The non-polar solvents had a much greater separation of active compounds than the polar solvents (Figure 2; Table 2). The Rf values of active compounds were calculated and are presented in Table 2. There are white inhibition zones on the bioautographs where the purple color did not form due to the presence of active antibacterial compounds against carbapenem-resistant A. baumannii. To our knowledge, this is the first report of antibacterial activity with Rf values obtained in these specific conditions using extracts from M. angustifolia obtained using the solvent in proportions as described in the methodology.

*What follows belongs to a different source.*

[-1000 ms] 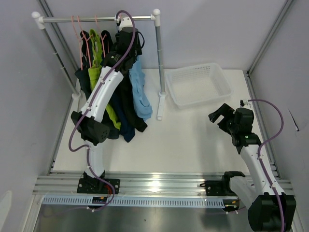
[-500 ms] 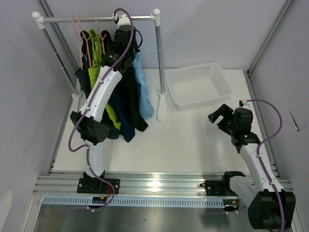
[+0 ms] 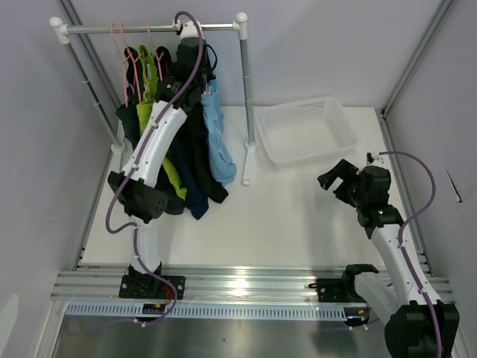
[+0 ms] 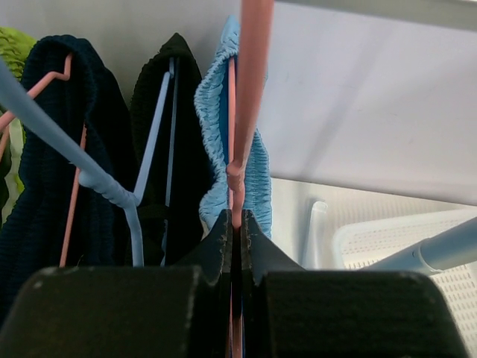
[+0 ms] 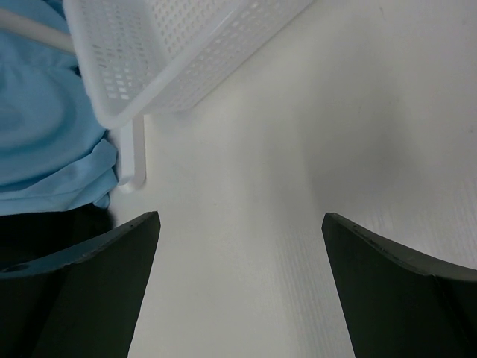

The recommended clinically significant MIC for a plant extract is 1 mg/mL [38], and as such the methanolic M. balsamina Linn crude extract is of clinical interest. Authors have reported that methanolic extract of M. balsamina does have better activity on Gram-positive bacteria than Gram-negative bacteria [27]. A significant MIC of 0.4 mg/mL was observed while testing the methanolic extract of M. balsamina against methicillin-resistant Staphylococcus aureus (MRSA) [27]. MRSA is also listed as one of the top priority pathogen as the A. baumannii strain in this study [9]. The highest concentration of 1 mg/mL considered as the starting concentration for MIC determination did not enable us to identify a clinically relevant MIC with the other extracts. No crude extract from M. angustifolia showed activity against carbapenemase-producing A. baumannii, both by the Kirby Bauer disc diffusion method and the MIC determination. However, Mcotshana et al., [39] in March 2022 reported an antimicrobial activity from M. angustifolia against fungal microorganisms such as Cryptococcus neoformans and Candida albicans [39] with extracts of DCM and methanol with concentrations lower than 1 mg/mL. Thus, these researchers highlighted that the same extract did have a level of antibacterial activity against Gram-negative bacteria such as Escherichia coli (ATCC 25922) and Pseudomonas aeruginosa (ATCC 27853) and Gram-positive bacteria such as Staphylococcus aureus (ATCC 29213) if concentrations above 1 mg/mL were used [39]. These results combined with this current report pinpoint the potential of M. angustifolia as an antifungal agent rather than antibacterial agent.

5. Conclusions

Local extracts of M. angustifolia and M. balsamina Linn using various solvents have revealed a level of antibacterial activity against a carbapenemase-producing A. baumannii clinical isolate. South African M. balsamina Linn methanolic extracts have demonstrated clinically relevant antibacterial activity against a carbapenemase-producing A. baumannii isolate. Although additional investigation to elucidate the active compound is required, M. basalmina Linn stands as a credible candidate for antibacterial drug development.